» **What the task requires**: Somewhere below is a line with "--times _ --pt" and, later, a line with "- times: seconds"; repeat those two lines and all the lines between them, exactly as they are.

» **Exercise input**:
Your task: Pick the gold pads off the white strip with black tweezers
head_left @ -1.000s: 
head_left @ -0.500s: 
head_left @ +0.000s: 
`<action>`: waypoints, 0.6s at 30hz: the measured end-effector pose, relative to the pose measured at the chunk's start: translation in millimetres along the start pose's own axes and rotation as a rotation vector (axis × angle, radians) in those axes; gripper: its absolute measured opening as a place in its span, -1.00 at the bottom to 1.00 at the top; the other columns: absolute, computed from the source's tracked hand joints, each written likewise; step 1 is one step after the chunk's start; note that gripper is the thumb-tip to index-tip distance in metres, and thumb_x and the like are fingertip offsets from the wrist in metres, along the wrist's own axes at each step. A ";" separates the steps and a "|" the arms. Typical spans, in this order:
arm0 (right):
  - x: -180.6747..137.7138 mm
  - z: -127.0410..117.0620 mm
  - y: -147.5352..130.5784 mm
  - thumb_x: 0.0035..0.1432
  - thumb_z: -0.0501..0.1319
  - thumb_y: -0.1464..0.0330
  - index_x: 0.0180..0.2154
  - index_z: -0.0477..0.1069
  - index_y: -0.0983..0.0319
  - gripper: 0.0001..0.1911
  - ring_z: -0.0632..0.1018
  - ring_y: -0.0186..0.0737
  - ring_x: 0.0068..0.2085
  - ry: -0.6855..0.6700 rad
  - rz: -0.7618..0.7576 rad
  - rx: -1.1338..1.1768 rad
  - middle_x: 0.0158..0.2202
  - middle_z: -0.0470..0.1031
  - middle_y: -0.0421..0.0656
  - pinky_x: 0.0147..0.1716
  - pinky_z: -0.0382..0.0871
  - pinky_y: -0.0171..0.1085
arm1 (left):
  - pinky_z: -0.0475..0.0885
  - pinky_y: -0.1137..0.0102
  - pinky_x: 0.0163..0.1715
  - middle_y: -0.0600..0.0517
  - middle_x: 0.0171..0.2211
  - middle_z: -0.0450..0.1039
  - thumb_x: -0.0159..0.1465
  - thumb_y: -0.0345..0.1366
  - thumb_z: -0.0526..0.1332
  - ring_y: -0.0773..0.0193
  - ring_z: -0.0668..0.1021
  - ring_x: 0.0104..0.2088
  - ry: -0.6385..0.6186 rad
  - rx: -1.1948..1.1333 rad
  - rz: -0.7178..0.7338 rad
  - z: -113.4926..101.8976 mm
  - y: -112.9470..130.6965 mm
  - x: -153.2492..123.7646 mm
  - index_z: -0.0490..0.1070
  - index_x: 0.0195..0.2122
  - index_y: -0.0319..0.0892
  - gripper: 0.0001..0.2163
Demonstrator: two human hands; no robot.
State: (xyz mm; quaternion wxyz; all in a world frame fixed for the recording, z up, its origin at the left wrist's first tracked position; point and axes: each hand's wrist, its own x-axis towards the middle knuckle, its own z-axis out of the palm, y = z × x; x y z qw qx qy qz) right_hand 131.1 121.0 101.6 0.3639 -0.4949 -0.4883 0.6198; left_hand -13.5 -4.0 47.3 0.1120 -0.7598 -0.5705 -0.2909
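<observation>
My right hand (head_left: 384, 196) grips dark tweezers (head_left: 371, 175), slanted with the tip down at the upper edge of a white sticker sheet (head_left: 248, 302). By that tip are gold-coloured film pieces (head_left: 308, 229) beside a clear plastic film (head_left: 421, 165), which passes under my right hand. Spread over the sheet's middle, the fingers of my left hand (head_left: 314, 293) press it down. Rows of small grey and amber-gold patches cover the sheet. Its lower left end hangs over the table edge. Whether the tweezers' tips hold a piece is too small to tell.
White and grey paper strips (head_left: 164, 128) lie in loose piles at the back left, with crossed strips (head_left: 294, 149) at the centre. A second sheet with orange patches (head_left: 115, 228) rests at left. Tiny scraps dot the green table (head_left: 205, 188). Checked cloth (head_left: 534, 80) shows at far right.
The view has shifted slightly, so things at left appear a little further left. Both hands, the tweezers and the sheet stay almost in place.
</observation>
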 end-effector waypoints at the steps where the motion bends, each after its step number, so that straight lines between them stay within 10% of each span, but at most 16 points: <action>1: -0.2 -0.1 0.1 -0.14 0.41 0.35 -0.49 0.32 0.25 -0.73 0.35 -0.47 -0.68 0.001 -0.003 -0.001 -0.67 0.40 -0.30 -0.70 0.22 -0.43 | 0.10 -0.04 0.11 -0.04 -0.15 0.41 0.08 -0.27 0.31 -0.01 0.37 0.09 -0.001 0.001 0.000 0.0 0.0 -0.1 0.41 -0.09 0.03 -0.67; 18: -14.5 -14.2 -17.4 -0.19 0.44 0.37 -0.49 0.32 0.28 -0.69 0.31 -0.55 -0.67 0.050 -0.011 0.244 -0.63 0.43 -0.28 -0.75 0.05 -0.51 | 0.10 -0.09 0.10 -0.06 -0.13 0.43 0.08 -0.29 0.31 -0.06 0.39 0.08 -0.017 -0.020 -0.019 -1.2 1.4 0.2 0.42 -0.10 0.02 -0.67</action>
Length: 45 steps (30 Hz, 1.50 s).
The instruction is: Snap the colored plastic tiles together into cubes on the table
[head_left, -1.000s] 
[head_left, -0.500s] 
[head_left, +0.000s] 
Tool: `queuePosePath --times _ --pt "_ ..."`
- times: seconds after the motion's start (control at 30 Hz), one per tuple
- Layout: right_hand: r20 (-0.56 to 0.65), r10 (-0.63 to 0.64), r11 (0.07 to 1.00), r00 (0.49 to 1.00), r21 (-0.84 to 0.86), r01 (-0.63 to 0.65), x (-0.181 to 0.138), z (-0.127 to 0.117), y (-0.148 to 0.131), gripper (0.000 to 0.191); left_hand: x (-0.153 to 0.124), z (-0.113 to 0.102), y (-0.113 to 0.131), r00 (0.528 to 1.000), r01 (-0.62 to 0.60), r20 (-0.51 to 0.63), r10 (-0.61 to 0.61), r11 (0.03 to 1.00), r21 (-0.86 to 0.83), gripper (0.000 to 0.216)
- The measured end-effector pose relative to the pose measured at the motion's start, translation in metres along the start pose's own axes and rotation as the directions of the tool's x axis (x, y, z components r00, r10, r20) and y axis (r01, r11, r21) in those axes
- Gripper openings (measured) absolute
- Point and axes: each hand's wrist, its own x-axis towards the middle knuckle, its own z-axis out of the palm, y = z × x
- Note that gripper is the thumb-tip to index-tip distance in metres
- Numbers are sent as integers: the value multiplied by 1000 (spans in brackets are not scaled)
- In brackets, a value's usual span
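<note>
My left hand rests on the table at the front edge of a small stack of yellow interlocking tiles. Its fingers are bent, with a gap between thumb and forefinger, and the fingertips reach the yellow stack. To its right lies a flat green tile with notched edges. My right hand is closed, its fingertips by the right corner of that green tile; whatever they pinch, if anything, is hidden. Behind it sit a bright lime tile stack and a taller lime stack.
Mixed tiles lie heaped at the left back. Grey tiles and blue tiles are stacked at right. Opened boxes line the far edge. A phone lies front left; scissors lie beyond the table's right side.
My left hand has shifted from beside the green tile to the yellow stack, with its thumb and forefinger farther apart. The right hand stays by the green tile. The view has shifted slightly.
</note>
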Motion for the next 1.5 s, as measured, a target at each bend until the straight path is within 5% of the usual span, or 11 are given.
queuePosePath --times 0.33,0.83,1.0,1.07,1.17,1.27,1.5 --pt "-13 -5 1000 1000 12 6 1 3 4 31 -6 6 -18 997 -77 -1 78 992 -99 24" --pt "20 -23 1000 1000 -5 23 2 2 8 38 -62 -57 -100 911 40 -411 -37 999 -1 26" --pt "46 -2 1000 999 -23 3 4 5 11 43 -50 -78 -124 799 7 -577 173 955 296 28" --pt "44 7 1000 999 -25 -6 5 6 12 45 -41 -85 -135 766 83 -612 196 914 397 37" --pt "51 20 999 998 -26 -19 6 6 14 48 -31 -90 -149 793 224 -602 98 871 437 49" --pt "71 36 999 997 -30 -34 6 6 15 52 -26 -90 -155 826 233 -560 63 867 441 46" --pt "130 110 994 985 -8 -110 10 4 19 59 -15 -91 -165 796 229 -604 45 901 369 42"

» **Written answer**:
Tool: `queuePosePath --times _ --pt "_ ..."`
- times: seconds after the motion's start (control at 30 Hz), one per tuple

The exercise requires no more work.